WHAT NEEDS TO BE DONE:
Output only the lines below that start at the line containing "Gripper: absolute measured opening" and end at the line containing "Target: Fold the", with both ends kept.

DATA BELOW:
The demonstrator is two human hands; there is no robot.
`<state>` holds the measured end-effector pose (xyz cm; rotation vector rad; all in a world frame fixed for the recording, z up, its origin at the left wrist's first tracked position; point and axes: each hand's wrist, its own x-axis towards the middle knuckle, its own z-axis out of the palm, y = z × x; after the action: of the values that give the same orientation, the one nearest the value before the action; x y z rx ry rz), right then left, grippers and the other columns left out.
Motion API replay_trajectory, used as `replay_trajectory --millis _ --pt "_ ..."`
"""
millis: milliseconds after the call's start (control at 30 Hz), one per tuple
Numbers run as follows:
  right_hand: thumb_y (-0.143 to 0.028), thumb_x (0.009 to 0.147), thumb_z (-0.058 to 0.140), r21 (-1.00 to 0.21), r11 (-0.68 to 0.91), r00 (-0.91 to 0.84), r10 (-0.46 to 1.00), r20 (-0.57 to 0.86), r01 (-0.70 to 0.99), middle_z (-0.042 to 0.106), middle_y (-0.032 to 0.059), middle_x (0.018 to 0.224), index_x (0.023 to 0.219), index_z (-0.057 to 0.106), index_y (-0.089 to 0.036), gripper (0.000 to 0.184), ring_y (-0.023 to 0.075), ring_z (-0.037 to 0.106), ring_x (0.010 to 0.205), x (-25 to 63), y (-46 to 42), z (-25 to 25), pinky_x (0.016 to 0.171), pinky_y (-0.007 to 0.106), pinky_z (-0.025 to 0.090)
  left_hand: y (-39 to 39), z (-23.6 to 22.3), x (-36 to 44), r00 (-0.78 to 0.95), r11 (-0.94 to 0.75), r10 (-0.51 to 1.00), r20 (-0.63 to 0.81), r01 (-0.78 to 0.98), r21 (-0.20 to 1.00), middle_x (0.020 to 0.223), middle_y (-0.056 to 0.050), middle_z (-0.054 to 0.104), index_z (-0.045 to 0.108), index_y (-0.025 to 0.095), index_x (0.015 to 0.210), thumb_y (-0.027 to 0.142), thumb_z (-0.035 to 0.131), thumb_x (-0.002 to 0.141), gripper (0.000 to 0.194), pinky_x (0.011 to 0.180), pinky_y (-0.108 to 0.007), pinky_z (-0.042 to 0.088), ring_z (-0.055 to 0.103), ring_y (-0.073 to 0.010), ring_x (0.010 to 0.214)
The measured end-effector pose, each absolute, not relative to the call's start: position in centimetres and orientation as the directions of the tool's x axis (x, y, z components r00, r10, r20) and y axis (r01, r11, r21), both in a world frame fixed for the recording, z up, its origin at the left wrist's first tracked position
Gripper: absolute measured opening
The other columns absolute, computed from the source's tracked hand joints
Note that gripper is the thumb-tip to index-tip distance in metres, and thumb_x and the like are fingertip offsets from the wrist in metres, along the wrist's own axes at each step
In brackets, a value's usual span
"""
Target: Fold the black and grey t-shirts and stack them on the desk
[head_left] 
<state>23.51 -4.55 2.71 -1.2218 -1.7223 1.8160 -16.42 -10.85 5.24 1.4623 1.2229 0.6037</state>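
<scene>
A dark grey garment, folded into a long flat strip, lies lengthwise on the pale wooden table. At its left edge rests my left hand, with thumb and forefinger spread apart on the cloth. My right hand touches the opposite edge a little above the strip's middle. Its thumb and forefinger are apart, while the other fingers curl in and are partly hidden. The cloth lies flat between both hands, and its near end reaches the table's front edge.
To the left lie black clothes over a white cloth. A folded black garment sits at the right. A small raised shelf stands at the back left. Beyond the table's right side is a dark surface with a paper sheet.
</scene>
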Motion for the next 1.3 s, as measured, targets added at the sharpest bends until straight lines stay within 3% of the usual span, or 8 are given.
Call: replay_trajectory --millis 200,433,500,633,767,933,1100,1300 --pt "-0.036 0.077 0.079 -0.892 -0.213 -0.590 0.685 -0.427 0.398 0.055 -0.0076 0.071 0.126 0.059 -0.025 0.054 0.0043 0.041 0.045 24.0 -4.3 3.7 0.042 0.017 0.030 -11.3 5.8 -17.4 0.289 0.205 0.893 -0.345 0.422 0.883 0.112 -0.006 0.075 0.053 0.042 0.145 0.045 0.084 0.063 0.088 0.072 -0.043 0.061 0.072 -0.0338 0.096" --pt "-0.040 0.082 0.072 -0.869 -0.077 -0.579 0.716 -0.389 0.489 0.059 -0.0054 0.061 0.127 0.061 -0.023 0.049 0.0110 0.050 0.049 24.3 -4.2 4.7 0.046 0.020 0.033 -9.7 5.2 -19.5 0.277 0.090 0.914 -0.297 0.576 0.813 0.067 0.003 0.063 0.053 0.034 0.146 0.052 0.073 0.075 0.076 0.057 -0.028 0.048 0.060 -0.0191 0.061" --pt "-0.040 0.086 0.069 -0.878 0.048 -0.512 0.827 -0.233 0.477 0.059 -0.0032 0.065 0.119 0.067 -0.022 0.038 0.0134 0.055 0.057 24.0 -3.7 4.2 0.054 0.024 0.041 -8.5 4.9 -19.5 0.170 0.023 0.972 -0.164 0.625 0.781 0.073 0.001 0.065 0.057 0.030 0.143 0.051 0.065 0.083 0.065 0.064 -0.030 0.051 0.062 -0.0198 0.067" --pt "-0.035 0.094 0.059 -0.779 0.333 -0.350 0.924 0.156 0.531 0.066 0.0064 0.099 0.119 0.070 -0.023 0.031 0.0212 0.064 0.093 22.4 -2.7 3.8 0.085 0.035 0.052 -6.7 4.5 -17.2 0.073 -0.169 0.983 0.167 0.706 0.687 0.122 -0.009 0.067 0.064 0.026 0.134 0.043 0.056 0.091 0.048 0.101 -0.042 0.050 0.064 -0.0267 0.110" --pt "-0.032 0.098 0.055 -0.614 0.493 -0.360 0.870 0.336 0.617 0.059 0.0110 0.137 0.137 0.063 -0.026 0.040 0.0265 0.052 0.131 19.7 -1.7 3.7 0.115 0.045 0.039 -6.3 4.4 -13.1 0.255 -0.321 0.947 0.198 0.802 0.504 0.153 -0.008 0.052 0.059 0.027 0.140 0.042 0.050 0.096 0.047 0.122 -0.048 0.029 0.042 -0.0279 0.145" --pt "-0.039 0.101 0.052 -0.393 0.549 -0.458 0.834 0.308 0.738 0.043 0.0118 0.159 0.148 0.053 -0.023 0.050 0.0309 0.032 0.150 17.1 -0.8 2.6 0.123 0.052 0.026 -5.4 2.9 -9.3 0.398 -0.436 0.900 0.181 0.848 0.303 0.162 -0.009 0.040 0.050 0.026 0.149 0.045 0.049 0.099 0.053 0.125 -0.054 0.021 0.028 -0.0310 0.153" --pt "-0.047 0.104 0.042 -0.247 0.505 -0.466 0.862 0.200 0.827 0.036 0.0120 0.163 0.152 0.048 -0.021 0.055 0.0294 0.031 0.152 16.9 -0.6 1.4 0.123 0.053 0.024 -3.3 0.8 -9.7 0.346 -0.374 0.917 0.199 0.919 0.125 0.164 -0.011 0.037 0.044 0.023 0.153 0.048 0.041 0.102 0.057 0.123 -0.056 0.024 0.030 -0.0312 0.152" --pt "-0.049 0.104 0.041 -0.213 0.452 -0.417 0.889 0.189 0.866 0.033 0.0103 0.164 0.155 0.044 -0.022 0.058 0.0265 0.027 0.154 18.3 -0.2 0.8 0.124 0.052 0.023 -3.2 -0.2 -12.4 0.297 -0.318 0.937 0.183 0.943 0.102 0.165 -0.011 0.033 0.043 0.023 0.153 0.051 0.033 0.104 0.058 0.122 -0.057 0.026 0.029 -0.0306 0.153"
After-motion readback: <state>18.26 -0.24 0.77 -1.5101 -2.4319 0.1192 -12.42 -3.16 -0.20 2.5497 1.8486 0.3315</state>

EXPECTED ANSWER:
Gripper: absolute measured opening
The other columns absolute, computed from the source's tracked hand joints
Note that gripper is the thumb-tip to index-tip distance in metres, and thumb_x and the like are fingertip offsets from the wrist in metres, along the wrist's own axes at each step
In brackets, a value's usual span
"""
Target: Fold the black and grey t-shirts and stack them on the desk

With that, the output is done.